My dislike for the FUZZ...

There are a few different stories over the years of how the invention to the distorted guitar sound called 'fuzz tone' came about. I'll go with Nashville studio engineer Glenn Snoddy's accidental invention Maestro Fuzz-Tone manufactured by (the guitar company) Gibson.

When guitar amplifiers were invented, it was typically low wattage (around 3 to 5 watts) using electron tubes (called valves in England) and small speakers. As guitarists began to play larger venues, they required bigger amplifiers. Jazz and Country Western music relied on a bright clean sound. If you were playing Rock & Roll, the desire for more volume often pushed the tubes beyond their wattage capacity of creating their natural ability to reproduce the incoming signal. When checking this on an oscilloscope, what would normally be a smooth sine-wave shape, would flatten the tops of the sine-wave.
Usually the circuits were based on a push-pull design with 2 tubes in unison. If they were capable of 10 watts each, the total output would be 20 watts. As you increase the volume, the clarity of the notes would disappear and a harsh sound would be created.
This coloration of sound actually became popular in the 1960's and if your amplifier didn't get 'dirty enough' I've hear stories where guitarists would use screwdrivers and poke holes into their speakers and crank the volume up to get their signature sound.
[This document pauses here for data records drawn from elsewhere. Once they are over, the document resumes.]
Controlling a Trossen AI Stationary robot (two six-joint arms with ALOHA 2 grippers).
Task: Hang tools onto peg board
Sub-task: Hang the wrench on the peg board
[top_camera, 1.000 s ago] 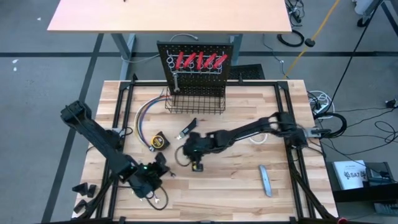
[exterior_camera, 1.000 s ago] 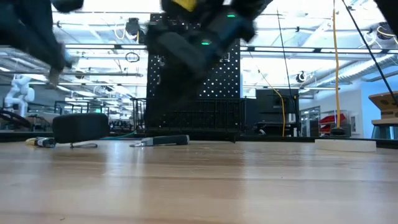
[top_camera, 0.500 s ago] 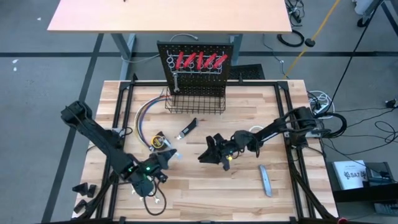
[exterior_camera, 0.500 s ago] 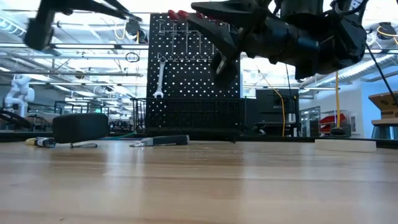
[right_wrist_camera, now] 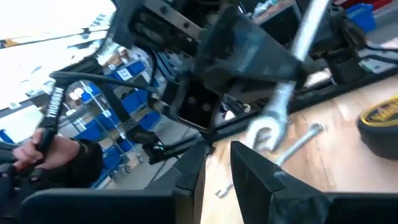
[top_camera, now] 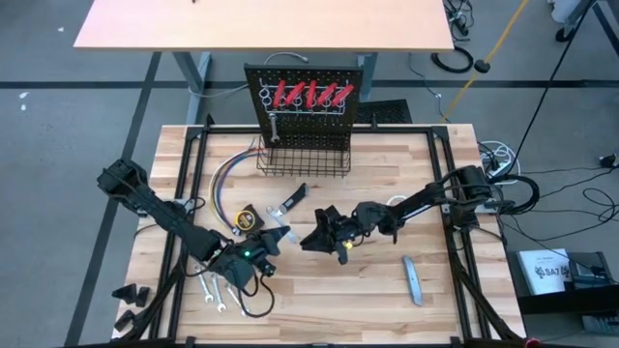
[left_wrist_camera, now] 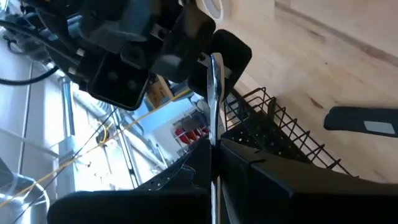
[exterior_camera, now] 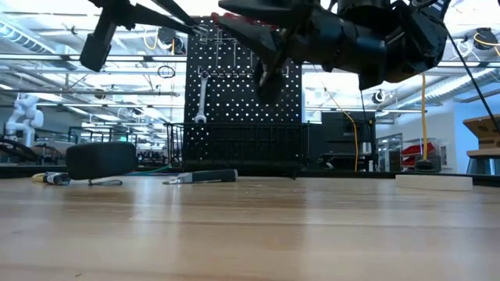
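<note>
Path between mid-table and peg board (top_camera: 308,104) is narrowed by tape measure (top_camera: 249,218), knife (top_camera: 292,199) and wire bundle (top_camera: 224,179). Open tabletop (top_camera: 440,290) is left lower right, broken only by grey bar (top_camera: 413,280). Lower left is cluttered by loose wrenches (top_camera: 221,295).

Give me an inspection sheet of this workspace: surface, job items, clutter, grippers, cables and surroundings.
Surface: wooden tabletop, bare toward the front.
Job's things: peg board upright at the back, red-handled tools and one wrench hung on it; yellow tape measure, black-handled knife, grey bar and loose wrenches lie on the table.
Clutter: nothing seen.
Grippers: left gripper shut on a silver wrench; right gripper faces it mid-table, fingers slightly apart, apparently empty.
Cables: coloured wires left of the basket.
Surroundings: second table behind; a person's hand in the right wrist view.
</note>
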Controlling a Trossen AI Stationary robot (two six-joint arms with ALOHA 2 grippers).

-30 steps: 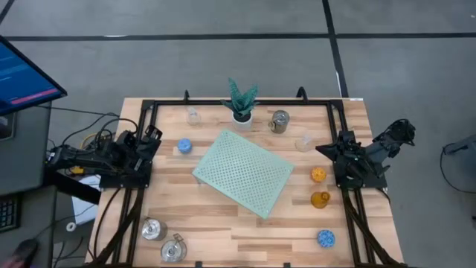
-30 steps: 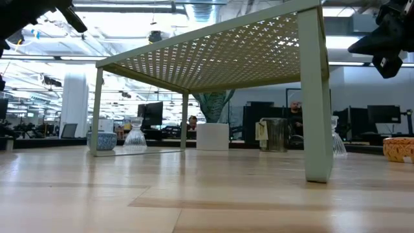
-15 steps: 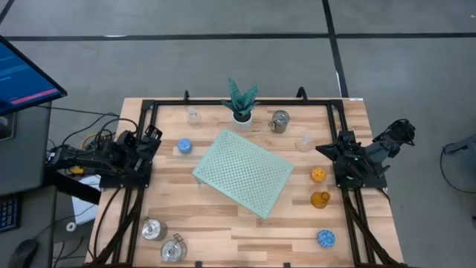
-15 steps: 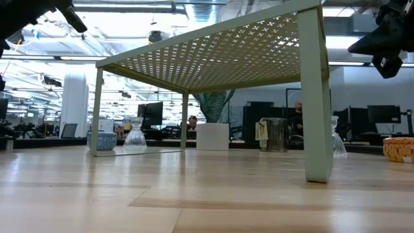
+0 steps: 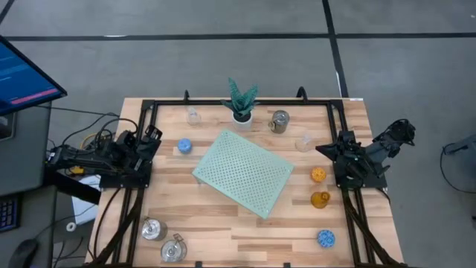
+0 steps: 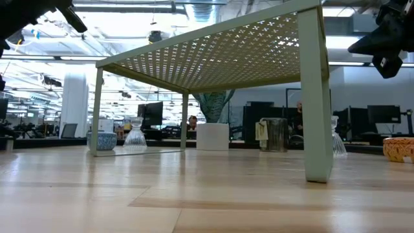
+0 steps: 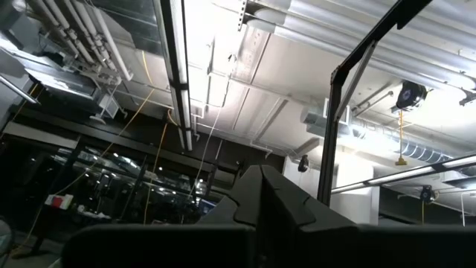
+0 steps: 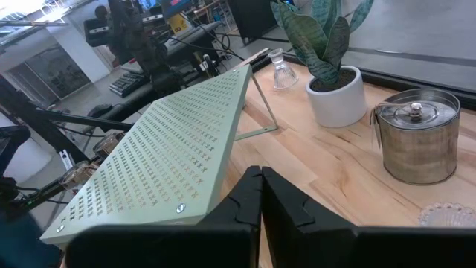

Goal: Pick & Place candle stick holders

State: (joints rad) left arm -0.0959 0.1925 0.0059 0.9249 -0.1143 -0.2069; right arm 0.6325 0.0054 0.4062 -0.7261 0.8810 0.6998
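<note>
Several small candle stick holders stand on the wooden table: a blue one (image 5: pixel 184 146) and a clear glass one (image 5: pixel 193 115) at the far left, a silver one (image 5: pixel 279 121) and a clear one (image 5: pixel 303 141) at the far right. An orange one (image 5: pixel 318 174), an amber one (image 5: pixel 320 199) and a blue one (image 5: pixel 325 238) stand along the right side, and two silver ones (image 5: pixel 153 229) (image 5: pixel 173 251) at the near left. My left gripper (image 5: pixel 154 137) is shut and empty at the left edge. My right gripper (image 5: pixel 324 151) is shut and empty at the right edge, close to the far-right clear holder.
A pale green perforated mat (image 5: pixel 243 172) stands raised on thin legs (image 6: pixel 317 97) in the table's middle. A green plant in a white pot (image 5: pixel 242 104) stands at the far edge. A black frame (image 5: pixel 245 103) runs along the table's sides. A monitor (image 5: pixel 22 74) stands off the left.
</note>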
Eric Clapton playing with John Mayall and the Bluesbreakers was notoriously disliked by the recording engineers. His studio volume was so much that it was getting into the mix of the other instruments. He wanted a sustain that could only come about from over-driving his gear. They had to put barriers and blankets around his amp to control the volume in the studio.

Enter the fuzz tone. It's a transistor device that plugs between a guitar and an amplifier and has circuitry to emulate an over-driven amplifier. Usually manufactured as a small metal box that rests on the floor and has a footswitch to activate it. You get the saturated sustain with harmonics like a large over-driven amplifier and not kill your audience of everything turned up to ten!
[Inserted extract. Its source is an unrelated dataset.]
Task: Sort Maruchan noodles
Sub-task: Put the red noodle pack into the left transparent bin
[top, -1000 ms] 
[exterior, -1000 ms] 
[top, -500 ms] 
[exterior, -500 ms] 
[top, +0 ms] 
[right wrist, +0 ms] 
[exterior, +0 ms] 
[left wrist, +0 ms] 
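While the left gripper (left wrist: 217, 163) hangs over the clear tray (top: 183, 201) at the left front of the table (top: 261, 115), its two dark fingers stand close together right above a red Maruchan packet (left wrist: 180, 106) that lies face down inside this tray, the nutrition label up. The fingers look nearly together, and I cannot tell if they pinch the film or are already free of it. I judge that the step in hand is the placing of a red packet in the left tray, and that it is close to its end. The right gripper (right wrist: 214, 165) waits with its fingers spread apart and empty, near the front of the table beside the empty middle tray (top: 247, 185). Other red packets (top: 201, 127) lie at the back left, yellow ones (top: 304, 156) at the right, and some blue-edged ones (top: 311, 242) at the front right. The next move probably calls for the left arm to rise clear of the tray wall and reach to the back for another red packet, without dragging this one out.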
Who used a fuzz-tone? Nearly every electric guitarist on the planet. Since the device had controls for saturation and volume, every guitarist could dial in their very own sound and be the same as each other.
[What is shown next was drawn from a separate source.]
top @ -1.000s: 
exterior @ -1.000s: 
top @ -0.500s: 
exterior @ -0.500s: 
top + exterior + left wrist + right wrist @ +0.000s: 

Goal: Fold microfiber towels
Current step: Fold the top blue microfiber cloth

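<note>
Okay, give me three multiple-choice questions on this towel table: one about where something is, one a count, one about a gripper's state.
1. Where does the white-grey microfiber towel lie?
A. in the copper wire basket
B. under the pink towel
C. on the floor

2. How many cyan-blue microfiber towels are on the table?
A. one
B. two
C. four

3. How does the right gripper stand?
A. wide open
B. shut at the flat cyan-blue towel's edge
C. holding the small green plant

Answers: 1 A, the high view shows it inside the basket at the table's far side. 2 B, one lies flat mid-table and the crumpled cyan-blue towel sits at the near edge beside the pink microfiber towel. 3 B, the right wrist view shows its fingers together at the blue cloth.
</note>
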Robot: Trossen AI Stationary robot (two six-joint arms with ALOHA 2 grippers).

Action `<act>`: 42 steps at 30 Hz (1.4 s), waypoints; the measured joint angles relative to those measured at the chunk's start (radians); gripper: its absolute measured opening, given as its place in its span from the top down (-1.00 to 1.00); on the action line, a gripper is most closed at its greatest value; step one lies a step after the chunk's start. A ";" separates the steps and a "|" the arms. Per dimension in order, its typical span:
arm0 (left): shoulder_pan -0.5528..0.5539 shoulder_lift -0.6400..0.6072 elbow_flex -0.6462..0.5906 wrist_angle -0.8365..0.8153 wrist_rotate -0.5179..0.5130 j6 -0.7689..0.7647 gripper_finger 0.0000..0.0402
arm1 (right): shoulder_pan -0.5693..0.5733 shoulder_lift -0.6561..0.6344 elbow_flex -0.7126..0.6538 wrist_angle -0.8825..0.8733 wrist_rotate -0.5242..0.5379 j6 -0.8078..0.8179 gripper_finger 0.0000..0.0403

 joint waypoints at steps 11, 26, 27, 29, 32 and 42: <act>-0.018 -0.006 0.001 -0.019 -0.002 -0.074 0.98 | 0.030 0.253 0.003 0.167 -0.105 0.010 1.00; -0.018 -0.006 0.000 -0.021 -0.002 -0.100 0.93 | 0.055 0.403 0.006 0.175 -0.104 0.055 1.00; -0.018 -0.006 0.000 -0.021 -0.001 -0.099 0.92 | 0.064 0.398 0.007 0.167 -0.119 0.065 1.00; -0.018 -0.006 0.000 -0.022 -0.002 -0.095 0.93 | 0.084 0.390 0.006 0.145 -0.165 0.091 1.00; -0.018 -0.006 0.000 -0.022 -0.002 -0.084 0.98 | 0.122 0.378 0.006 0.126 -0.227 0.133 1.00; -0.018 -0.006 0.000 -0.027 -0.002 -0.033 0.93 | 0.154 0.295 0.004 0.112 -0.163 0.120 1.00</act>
Embedded image from another site

60 years later, there are several dozen versions of the fuzz-tone. Some change your tonal settings, some add reverb, some add tremolo, some have deeper and more distorted selections. It's mind-boggling the endless combinations.

I listed to a video today demonstrating some different models.
The guy doing the video is the owner and inventor for JHS Pedals. He goes through various sounds and can give advice to who used what fuzz so you can cut through the BS and purchase the same one that your guitar hero uses.

I'm not saying I dislike the sounds of Hendrix, Stevie Ray Vaughn, Bonamassa, I don't like listening to some ultra distorted metal bands where there is no clarity in their sound.